Para o delegado da Receita Federal no Amazonas, Eduardo Badaró Fernandes, a parceria com o Tribunal de Justiça do Amazonas é um importante instrumento de ação social relacionada à Declaração do Imposto de Renda, a qual precisa ser divulgada e incentivada. “Ressalto que a pessoa que está destinando essa parte do imposto ao Fundo da Infância não não está pagando imposto a mais. É uma ação social importantíssima, do qual todos nós temos que participar. É uma campanha que visa a levar incentivo e conhecimento. Eu agradeço em nome da Receita Federal pela parceria”, disse Badaró.


Mesa-redonda

O lançamento da campanha funcionou como uma espécie de mesa-redonda durante a qual os convidados puderam esclarecer sobre o mecanismo que permite ao contribuinte destinar recursos para as políticas públicas de defesa da infância. O coordenador estadual do Programa Nacional do Imposto de Renda, Jansen de Lima Brito, por exemplo, falou sobre o Fundo da Infância e Juventude (FIA), da doação à destinação dos recursos (natureza jurídica, quem pode doar, como doar, quem faz a gestão e o que fazer com o recurso do FIA), além de apresentar dados atuais sobre as arrecadações e repasses dos fundos municipal e estadual no Amazonas.
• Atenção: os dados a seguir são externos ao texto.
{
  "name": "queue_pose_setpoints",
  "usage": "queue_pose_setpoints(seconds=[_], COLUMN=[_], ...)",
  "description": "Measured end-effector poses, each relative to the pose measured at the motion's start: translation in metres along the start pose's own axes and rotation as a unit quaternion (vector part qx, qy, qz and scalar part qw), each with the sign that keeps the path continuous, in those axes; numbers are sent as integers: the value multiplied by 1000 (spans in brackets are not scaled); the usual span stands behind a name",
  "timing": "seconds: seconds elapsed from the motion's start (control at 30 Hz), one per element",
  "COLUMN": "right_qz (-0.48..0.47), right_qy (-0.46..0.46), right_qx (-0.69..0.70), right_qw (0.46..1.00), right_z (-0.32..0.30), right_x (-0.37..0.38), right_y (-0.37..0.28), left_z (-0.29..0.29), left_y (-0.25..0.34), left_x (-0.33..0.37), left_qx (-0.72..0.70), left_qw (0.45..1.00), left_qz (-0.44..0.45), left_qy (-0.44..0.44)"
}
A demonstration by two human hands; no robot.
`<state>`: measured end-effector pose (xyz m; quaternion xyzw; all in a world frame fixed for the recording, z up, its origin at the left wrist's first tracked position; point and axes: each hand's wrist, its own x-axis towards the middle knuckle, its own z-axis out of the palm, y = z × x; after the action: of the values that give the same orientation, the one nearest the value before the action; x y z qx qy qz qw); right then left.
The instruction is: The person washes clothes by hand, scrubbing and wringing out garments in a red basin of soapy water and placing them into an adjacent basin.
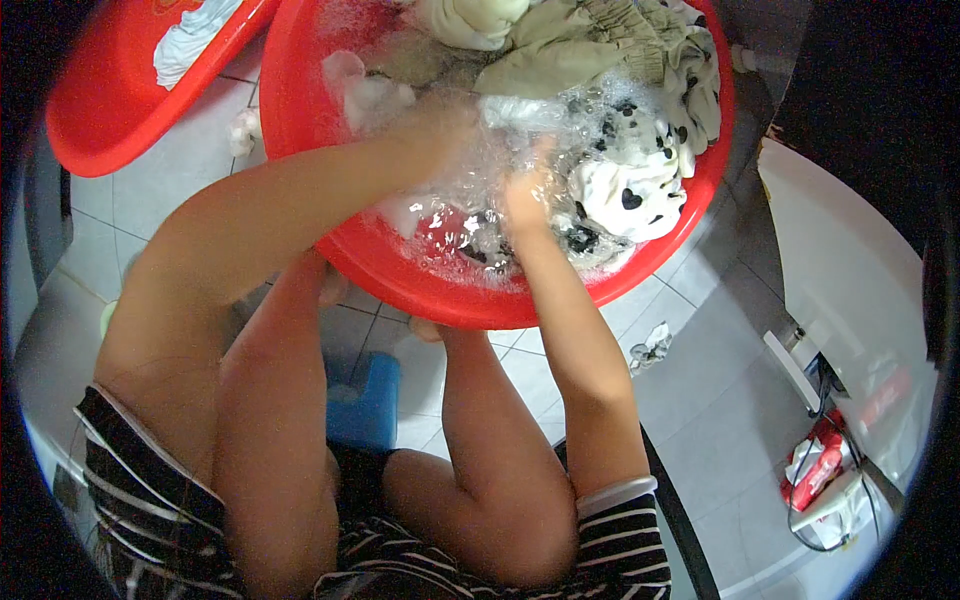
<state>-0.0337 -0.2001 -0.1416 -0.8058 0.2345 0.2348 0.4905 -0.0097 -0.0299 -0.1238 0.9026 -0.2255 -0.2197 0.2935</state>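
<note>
Where foamy water (452, 222) splashes, the left hand (447, 122) is a blur.

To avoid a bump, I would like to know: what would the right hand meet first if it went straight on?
The right hand would first meet splashing water, then probably the khaki cloth; depth is unclear.

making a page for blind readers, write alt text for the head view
A person's left grip, blurred, and right grip are down in sudsy water in a round red basin with khaki clothing and a white cloth with black spots. A second red basin holding a pale cloth shows at upper left.
</note>
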Motion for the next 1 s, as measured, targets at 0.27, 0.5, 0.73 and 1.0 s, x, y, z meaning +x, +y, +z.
queue_pose_setpoints(seconds=[0.27,0.5,0.73,1.0], right_qz=[-136,59,-204,-170], right_qy=[-4,-38,-58,-10], right_qx=[-492,295,400,266], right_qw=[860,953,892,949], right_z=[5,-100,-142,-153], right_x=[4,-70,-167,-148], right_y=[-17,-116,-167,-155], left_z=[-16,-9,-45,-98], left_y=[11,21,40,70], left_x=[5,7,-26,-49], left_qx=[-24,-101,-110,-292], left_qw=[996,987,989,927], left_qz=[-54,-59,-76,143], left_qy=[-65,-107,64,186])
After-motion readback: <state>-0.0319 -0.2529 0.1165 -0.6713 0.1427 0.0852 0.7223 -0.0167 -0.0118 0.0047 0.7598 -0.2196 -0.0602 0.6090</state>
Depois dele, foi a vez da presidente do CEDCA, Alcione Lelo Reis, tratar sobre o papel dos Conselhos de Direitos da Criança e do Adolescente na gestão de recursos vinculados ao Fundo da Infância e Adolescência (FIA). Em seguida, a presidente do CMDCA, Maria das Graças Soares Prola, participou da mesa redonda abordando os procedimentos a serem adotados para receber o recurso do FIA e garantir a sua correta aplicação. Após, o promotor de justiça e coordenador do CAOP/MPAC, Francisco José Maia Guedes, discorreu sobre o tema “Experiências exitosas do MPAC em relação à destinação do IRRF para o Fundo da Infância Adolescência”.


A diretora do Lar Batista Janell Doyle, Magali Azevedo Arruda Araújo, falou sobre o Fundo da Infância e Adolescência como política pública complementar na concretização dos direitos infantojuvenis, e finalizando as exposições, a assistente social do Movimento Comunitário Vida e Esperança, Antônia Jane do Nascimento, abordou a aplicação do FIA por organizações da sociedade civil que trabalham com crianças e adolescentes em situação de vulnerabilidade.